0:00

In the next series of lectures, we'll take a close look at collections, in

particular, immutable collections that are used in purely functional programs.

An important tool in the functional programs was tool box, because they enable

the expression of algorithms in a very high level and concise way that, in

addition, has a high chance of being correct.

In this session, we'll start with lists. You've already seen lists as a fundamental

data structure last week, where we discussed the core concepts.

In this week, now we are going to show you how lists are defined in this Scala

standard library, and what kind of operations they support.

So let's see how lists are defined in the Standard Library and what you can do with

them. First, to construct the list having

elements X1 to Xn you simply write list and the elements in parentheses.

So here you see some examples. A list of fruit consisting of apples,

oranges, and pears. A list of numbers consisting of the

numbers one, to four. And here's the diagonal of a three by

three matrix represented as a list, Of lists.

And finally, the last example is the empty list, which is simply return list of open

parens, close parens. Lists are sequences just like arrays are,

and you might know arrays from Java or C but there are two important differences.

The first is that lists are immutable, so you can't change an element of a list.

And the second is that lists are recursive, while arrays are flat.

In fact, you see the lists you see in the Scala standard library, are very much like

the lists that we have constructed from scratch over the last week.

The basic construction is exactly the same.

The data structures are the same but the lists in the Scala library carry many more

operations that you can do with them. And in the, in this session and the next,

we are going to find out what these operations are.

3:33

So, let's have a quick look at the list types.

It is essentially the same as what we have constructed last week.

So, a list with string element is written as list of string, a parametrized type.

So, fruit would be a list of string, numbers would be a list of int, diagonal

three would be a list of list of int. And finally, empty would be a list of

nothing. A list that does not contain elements and is therefore a list of the

bottom type, of as, as element type. Now we've seen lists constructed

homogeneously, refer it in list and just all the elements in the list but in fact,

that's syntactic sugar for something more fundamental.

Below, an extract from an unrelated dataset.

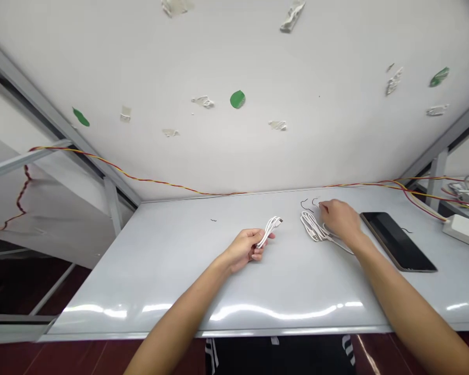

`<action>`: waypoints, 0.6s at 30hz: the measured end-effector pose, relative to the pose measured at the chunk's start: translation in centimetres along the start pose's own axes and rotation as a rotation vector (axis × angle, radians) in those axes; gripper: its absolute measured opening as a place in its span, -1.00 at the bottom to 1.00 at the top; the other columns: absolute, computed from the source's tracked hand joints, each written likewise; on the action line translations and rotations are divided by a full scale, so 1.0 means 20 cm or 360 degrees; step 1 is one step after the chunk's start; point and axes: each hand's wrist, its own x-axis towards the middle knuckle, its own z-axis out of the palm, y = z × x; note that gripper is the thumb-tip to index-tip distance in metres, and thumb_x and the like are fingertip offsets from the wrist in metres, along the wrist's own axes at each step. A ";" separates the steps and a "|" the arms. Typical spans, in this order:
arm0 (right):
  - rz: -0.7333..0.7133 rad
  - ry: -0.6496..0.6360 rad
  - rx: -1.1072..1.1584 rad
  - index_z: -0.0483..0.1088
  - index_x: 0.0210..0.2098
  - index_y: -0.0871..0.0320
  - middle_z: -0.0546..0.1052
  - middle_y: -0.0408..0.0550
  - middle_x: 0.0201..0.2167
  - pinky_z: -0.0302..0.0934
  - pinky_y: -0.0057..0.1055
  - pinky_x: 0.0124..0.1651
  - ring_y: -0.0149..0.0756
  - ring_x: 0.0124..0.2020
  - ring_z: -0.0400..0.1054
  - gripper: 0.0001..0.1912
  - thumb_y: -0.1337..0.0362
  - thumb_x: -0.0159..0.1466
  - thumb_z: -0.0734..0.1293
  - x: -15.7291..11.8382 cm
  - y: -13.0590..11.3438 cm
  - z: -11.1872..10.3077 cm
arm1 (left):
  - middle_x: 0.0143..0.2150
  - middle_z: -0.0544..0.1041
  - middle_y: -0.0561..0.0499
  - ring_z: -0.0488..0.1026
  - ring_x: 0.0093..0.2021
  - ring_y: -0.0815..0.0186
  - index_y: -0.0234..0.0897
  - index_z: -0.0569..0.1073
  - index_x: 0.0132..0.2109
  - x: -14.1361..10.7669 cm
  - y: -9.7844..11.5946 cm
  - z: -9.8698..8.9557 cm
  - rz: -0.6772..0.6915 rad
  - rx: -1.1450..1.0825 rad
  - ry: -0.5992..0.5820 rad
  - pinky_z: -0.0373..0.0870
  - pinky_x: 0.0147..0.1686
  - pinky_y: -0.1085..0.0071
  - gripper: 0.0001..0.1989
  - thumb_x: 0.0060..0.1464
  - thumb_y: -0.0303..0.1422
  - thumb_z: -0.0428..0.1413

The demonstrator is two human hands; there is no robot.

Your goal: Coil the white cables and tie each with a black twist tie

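Here, the left hand (243, 249) grips a white cable (271, 228); the right hand (341, 220), narrowed, hold unclear, lies just right of a thin tie (313, 202)

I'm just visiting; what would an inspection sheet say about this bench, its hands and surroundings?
Surface: pale, glossy tabletop, with bright reflections near the front.
Job's things: folded white cable, in hand; coiled white cable, lying on the tabletop.
Clutter: dark-screened device at right; thin dark wire scraps beyond the coiled white cable.
Hands: left hand grips the folded white cable; right hand is beside the coiled one, grip unclear.
Cables: twisted red-yellow wires run along the back.
Surroundings: white panel behind, with peeling patches and green spots; grey metal frame.
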 end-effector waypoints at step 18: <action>0.0113 -0.0924 0.2379 0.46 -0.18 0.16 0.52 -0.13 -0.43 0.22 -0.42 -0.40 -0.42 -0.49 0.31 -0.55 -0.05 0.11 0.46 -0.28 -0.47 0.03 | -0.22 0.57 -0.14 0.47 -0.25 0.22 -0.34 0.57 -0.13 0.05 -0.07 0.01 0.0561 0.0783 0.0240 0.40 -0.41 0.44 -0.62 0.08 -0.10 0.20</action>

All lists in Scala are constructed from the empty list Nil and the construction

operation, which is written as a double, double point and is pronounced Cons.

So the operation x cons xs gives you a new list with the first element x and it's

followed by the elements of xs. So that means that our previous, lists of fruit

and numbers and empty can also be written like this.

So fruit would be apples, corns, a list oranges, corns, a list pears and then nil.

That corresponds exactly to what we've drawn in the slide before.

Numbers then would be similarly and finally empty.

The empty list would just be nil. So again note the similarity of what we've

done last week with our simple list hierarchy.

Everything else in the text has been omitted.